[061112]
I forgot. The reason I don’t say anything about J’s work is that he never listens to me. So I’ll just keep my smartass mouth shut from now on.
Anyways, I wasn’t going to write something long and rambly, but J’s comment and another comment elsewhere in a galaxy far far away prompts yet another long rambling. Now, if you will, ignore whatever you might consider arrogance in what I’m about to say, as it is certainly not my intent.
A buddy of mine online commented as to why I didn’t think my work was well, for lack of a better term, “able to be commercialized upon”. Apparently this person holds me drawing in reasonably high regard. So how you look at a drawing depends largely on how much drawing you do and how much drawing you’re exposed to, and how you make use of the two. If I were to look at the picture in this update three years ago, I would have said the same thing as this person – that is, that the illustration is “print worthy”.
Hell, three years ago, I tried to print Starcrossed thinking the that material was “print worthy”.

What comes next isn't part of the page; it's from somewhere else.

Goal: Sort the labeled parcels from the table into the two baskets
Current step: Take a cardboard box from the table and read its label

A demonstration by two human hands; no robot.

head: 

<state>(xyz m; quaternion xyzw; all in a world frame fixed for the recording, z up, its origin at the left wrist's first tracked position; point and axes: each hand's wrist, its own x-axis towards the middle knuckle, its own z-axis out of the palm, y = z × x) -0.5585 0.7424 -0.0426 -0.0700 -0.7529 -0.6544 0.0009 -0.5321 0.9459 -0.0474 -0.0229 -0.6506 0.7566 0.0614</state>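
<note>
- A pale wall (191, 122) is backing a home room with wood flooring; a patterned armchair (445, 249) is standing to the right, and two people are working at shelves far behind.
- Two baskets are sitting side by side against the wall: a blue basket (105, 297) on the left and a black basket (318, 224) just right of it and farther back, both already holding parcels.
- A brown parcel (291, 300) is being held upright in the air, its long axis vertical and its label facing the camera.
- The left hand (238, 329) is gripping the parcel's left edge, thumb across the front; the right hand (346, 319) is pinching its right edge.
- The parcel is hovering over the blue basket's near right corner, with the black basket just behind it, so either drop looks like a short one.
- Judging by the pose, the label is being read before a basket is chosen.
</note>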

I’m getting at is that in order to improve, you need to train yourself to be able to step back, take a look, and say “This is what is wrong with my drawing and this is what I need to work on”. Eventually, with each generation of work, you can see what’s wrong with the current generation, and make amends with the next generation, and so on and so forth. Being able to improve in that sense is being able to, in a sense, “enlighten” your perception.
Eventually you start seeing errors in works of yourself and of others that you previously couldn’t see, again, how “good” you are at drawing could almost be considered as “who can see the most flaws in a work”.
Well, that was actually a pretty retarded and disjointed rambling now that I think of it – but hey, something’s better than nothing.